## [Work instruction]
Scan the records for lines with the word "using", and copy every such line.

## [Data extracts]
──────────────────────────────
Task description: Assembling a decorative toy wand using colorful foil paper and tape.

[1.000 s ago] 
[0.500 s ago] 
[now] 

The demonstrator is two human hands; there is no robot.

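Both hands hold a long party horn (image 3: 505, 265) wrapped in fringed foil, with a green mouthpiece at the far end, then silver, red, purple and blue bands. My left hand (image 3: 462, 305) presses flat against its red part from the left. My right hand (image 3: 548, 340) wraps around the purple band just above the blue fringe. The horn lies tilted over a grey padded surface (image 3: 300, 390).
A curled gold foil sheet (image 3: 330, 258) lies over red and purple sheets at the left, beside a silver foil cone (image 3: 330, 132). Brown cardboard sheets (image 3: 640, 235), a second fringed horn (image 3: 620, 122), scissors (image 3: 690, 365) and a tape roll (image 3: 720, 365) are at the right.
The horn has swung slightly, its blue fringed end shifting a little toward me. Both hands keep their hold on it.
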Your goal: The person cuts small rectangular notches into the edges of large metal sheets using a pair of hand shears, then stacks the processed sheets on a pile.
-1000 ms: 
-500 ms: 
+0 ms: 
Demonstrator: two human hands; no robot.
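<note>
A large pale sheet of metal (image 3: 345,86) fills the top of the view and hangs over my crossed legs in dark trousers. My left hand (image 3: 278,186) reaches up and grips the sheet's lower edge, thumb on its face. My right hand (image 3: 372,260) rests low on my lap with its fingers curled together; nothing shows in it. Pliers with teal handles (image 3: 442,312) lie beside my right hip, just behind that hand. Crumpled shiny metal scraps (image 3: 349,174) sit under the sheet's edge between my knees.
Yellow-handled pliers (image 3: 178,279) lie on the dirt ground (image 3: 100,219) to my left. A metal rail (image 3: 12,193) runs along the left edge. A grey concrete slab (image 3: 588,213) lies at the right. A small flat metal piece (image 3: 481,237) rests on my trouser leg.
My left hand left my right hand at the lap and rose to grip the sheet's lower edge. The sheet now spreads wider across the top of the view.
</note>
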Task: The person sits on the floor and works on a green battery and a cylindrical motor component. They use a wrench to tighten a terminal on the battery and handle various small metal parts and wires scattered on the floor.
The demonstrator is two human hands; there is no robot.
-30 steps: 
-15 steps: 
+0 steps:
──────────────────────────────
## [Answer to the problem]
Task description: Assembling a decorative toy wand using colorful foil paper and tape.
Your goal: The person cuts small rectangular notches into the edges of large metal sheets using a pair of hand shears, then stacks the processed sheets on a pile.

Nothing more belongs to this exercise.